Information supplied START

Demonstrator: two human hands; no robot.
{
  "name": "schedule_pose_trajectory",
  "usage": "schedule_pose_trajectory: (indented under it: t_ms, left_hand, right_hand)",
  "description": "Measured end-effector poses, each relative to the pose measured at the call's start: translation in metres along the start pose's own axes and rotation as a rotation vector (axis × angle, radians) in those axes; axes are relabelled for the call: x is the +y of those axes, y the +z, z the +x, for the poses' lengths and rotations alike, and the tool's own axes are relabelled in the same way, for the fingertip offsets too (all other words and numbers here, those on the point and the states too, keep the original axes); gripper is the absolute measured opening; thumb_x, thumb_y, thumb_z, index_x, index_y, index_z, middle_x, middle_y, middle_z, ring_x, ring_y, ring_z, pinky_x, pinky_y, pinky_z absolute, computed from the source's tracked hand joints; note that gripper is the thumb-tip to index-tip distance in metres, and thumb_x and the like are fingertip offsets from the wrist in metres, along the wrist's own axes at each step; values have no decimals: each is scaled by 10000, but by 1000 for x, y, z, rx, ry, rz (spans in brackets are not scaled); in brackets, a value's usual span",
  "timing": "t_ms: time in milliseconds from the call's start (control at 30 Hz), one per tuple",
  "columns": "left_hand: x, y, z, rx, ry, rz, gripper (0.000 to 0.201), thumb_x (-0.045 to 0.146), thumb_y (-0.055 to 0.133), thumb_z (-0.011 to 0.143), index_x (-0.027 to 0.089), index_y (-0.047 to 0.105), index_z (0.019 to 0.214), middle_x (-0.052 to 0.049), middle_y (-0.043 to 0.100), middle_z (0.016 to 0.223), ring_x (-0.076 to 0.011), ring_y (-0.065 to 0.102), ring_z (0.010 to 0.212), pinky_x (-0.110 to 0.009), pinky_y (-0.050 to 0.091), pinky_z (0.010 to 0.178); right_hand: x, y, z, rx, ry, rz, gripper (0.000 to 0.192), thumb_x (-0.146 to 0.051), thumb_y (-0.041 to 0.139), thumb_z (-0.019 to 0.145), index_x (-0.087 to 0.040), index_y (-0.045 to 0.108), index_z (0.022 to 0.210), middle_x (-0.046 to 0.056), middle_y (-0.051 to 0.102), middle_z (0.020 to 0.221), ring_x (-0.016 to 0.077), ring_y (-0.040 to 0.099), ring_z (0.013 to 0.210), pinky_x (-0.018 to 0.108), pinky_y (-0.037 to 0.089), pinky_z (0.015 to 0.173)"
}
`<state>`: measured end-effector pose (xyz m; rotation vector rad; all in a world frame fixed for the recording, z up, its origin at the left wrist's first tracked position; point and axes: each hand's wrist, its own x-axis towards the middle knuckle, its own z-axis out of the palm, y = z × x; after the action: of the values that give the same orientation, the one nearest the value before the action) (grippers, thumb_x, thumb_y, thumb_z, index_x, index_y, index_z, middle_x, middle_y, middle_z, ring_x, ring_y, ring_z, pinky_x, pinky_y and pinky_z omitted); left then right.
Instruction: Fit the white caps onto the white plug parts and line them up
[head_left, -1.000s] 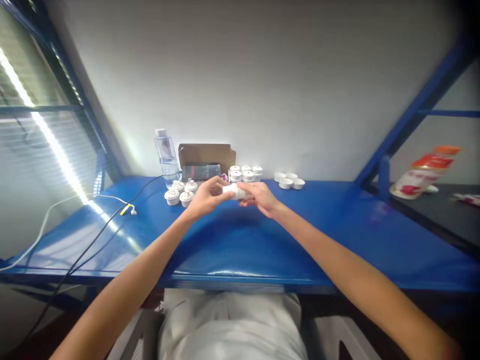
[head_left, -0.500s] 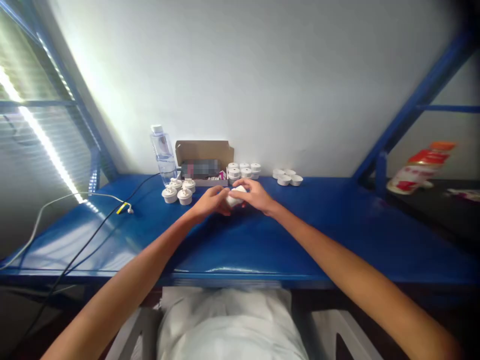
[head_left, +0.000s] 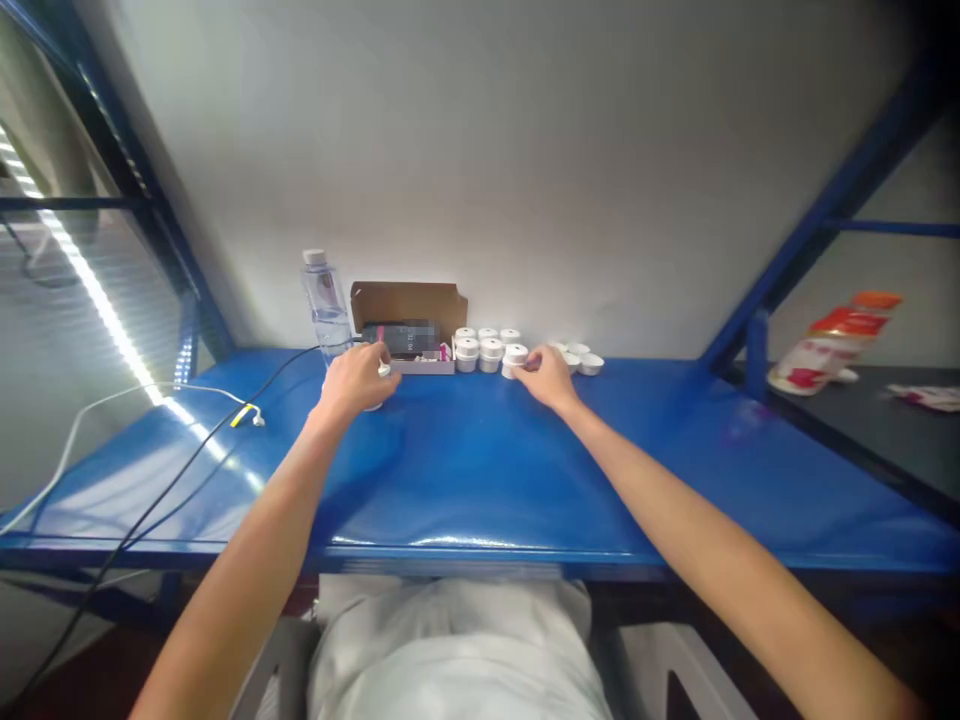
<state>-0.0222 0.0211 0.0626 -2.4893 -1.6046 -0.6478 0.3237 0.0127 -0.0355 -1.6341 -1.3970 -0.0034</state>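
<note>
My right hand pinches a small white round lidded cup at the front right end of a group of similar cups. At the left, my left hand has its fingers curled on a white round part. Most of that part is hidden behind the fingers, as are the other white cups beneath the hand. Just past my right hand stand several open white cups, partly covered by it.
An open cardboard box with dark and pink contents stands against the wall, beside a clear water bottle. Cables cross the blue table at left. On a dark surface at right stands a red-and-white bottle.
My hands have parted from the white cup they held together. My right hand has carried a cup right, to the back group; my left hand has moved left over the other cups.
</note>
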Motion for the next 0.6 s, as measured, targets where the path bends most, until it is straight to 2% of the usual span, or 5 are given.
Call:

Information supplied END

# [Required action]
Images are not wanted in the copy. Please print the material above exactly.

# [Exercise answer]
Demonstrator: two human hands; no robot.
{
  "name": "schedule_pose_trajectory",
  "usage": "schedule_pose_trajectory: (indented under it: t_ms, left_hand, right_hand)",
  "description": "Measured end-effector poses, each relative to the pose measured at the call's start: translation in metres along the start pose's own axes and rotation as a rotation vector (axis × angle, radians) in those axes; axes are relabelled for the call: x is the +y of those axes, y the +z, z the +x, for the poses' lengths and rotations alike, and the tool's own axes are relabelled in the same way, for the fingertip offsets too (all other words and numbers here, those on the point and the states too, keep the original axes); gripper is the absolute measured opening; thumb_x, thumb_y, thumb_z, index_x, index_y, index_z, middle_x, middle_y, middle_z, ring_x, ring_y, ring_z, pinky_x, pinky_y, pinky_z absolute, computed from the source's tracked hand joints; note that gripper is the thumb-tip to index-tip distance in metres, and thumb_x and the like are fingertip offsets from the wrist in metres, along the wrist's own axes at each step; values have no decimals: each is scaled by 10000, but by 1000 for x, y, z, rx, ry, rz (spans in brackets are not scaled); in brackets, a value's usual span",
  "timing": "t_ms: time in milliseconds from the call's start (control at 30 Hz), one per tuple",
  "columns": "left_hand: x, y, z, rx, ry, rz, gripper (0.000 to 0.201), thumb_x (-0.045 to 0.146), thumb_y (-0.055 to 0.133), thumb_z (-0.011 to 0.143), index_x (-0.027 to 0.089), index_y (-0.047 to 0.105), index_z (0.019 to 0.214), middle_x (-0.052 to 0.049), middle_y (-0.043 to 0.100), middle_z (0.016 to 0.223), ring_x (-0.076 to 0.011), ring_y (-0.065 to 0.102), ring_z (0.010 to 0.212), pinky_x (-0.110 to 0.009), pinky_y (-0.050 to 0.091), pinky_z (0.010 to 0.178); right_hand: x, y, z, rx, ry, rz, gripper (0.000 to 0.192), thumb_x (-0.146 to 0.051), thumb_y (-0.041 to 0.139), thumb_z (-0.019 to 0.145), index_x (-0.087 to 0.040), index_y (-0.045 to 0.108), index_z (0.022 to 0.210), middle_x (-0.046 to 0.056), middle_y (-0.051 to 0.102), middle_z (0.020 to 0.221), ring_x (-0.016 to 0.077), ring_y (-0.040 to 0.099), ring_z (0.013 to 0.210), pinky_x (-0.018 to 0.108), pinky_y (-0.037 to 0.089), pinky_z (0.015 to 0.173)"
}
`<state>`: measured end-effector pose (xyz m; rotation vector rad; all in a world frame fixed for the recording, z up, its origin at the left wrist's first tracked position; point and axes: each hand's wrist, its own x-axis towards the middle knuckle, its own z-axis out of the palm, y = z × x; after the action: of the values that give the same orientation, the one nearest the value before the action) (grippers, thumb_x, thumb_y, thumb_z, index_x, index_y, index_z, middle_x, middle_y, middle_z, ring_x, ring_y, ring_z, pinky_x, pinky_y and pinky_z omitted); left then right.
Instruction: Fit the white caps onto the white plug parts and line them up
[head_left, -1.000s] 
[head_left, -0.500s] 
[head_left, +0.000s] 
<state>-0.0222 0.0211 0.0626 -2.4893 -1.6046 -0.6478 0.3237 0.0127 -0.0355 -1.6341 -1.3970 -0.0034</state>
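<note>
My right hand pinches a small white round lidded cup at the front right end of a group of similar cups. At the left, my left hand has its fingers curled on a white round part. Most of that part is hidden behind the fingers, as are the other white cups beneath the hand. Just past my right hand stand several open white cups, partly covered by it.
An open cardboard box with dark and pink contents stands against the wall, beside a clear water bottle. Cables cross the blue table at left. On a dark surface at right stands a red-and-white bottle.
My hands have parted from the white cup they held together. My right hand has carried a cup right, to the back group; my left hand has moved left over the other cups.
</note>
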Motion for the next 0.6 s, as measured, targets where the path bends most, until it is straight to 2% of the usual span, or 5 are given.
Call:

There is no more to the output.